Aboriginal art program unique in Canada – Students earn degree by teepee building

Aboriginal art program unique in Canada – Students earn degree by teepee building

WINNIPEG (CUP) — Students at Brandon University are in the process of earning their degree in the ancient Aboriginal arts of teepee building, beading, carving and tanning.

This Bachelor of Fine Arts degree in visual and Aboriginal art studies is the first of its kind in Canada, offering integrated Western and Aboriginal art instruction. The program is studio-based and offers four-year majors and minors in Aboriginal Art, ceramics and painting as well as a major in Digital Media and Design.

Last year BU had 92 students enrolled in its Fine Arts program. When it announced that it would be running the new program, enrollment increased by 100.

Scott Grills, the Faculty of Arts Dean, said this shows quite a need for this kind of degree in the province of Manitoba.

“192 students is still not as high as we would like it but this shows that there is a demand for this program,” he said.

In the summer of 2003, Brandon University received funding from the provincial government to go ahead with the project and since then Colleen Cutschall, professor of Visual Arts at BU, has been working to set up the new courses that will be offered.

Last semester the university ran a course in indigenous technology where the students were involved in a teepee-painting project. In the future, Cutschall said she would like the see the students take those skills further by developing teepee furnishings such as backrests for the inside of the teepee.

“The students have to go out and harvest their own supplies [to make the furniture], like willow branches,” said Cutschall, who has been with the university for 19 years.

She added that the challenges that they face when offering these types of courses is usually seasonal. They are limited as far as what they can offer in the winter semesters because some supplies will only be available in the spring or summer months.

“Something in the spring or summer session would work better and it would be more condensed,” she said.
Other courses offered include ceramics and aboriginal painting. Grills said that because the program is studio based, the students have the advantage of learning practical artist’s skills.

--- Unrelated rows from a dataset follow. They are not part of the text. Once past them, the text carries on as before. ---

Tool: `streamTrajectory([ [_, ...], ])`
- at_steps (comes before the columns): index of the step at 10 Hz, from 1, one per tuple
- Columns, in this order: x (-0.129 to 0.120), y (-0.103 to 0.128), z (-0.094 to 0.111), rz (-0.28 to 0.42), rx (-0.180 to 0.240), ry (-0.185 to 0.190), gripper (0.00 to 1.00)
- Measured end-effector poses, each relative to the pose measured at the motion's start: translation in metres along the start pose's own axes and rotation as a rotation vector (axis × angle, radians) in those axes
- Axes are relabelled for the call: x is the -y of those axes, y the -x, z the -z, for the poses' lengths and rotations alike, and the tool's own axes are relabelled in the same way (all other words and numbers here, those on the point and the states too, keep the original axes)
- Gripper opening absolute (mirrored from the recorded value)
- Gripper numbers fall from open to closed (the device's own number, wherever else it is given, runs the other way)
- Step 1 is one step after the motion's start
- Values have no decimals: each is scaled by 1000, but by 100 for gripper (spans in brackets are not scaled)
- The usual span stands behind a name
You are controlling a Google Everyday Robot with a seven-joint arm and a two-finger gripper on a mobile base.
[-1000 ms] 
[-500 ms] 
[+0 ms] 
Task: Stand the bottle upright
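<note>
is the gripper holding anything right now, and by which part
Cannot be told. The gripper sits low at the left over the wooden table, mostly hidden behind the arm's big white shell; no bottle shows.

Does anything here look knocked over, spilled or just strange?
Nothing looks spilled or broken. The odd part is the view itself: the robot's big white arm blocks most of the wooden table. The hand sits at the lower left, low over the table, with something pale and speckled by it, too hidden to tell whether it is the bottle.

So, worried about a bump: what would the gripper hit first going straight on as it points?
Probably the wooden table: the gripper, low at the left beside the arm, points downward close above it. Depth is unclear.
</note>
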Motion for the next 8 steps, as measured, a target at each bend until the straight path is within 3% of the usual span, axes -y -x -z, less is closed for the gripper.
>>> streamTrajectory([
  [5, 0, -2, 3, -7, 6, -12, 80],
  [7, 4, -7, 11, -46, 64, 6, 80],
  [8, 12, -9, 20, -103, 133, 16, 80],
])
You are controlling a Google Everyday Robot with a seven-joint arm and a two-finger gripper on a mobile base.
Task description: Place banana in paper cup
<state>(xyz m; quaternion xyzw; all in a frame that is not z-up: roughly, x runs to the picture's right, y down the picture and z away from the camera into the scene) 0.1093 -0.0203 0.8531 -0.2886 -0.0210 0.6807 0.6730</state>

“In other programs they may learn more about art history or theory but here they will get the skills of a working artist,” he said.

Although the class sizes are generally small for the time being, the university expects that their showcase of student art, taking place in mid-March, will peek people’s interest in the program and increase enrollment.
At the event, the students will be showcasing their creations including ceramic pipes, blankets, beading and their teepee. The show will be their first big event as a department.

In order to expand the program, the university is also in the process of hiring for four full-time and one part-time staff to teach different aspects of Aboriginal Art. The university is conducting national searches to fill the positions.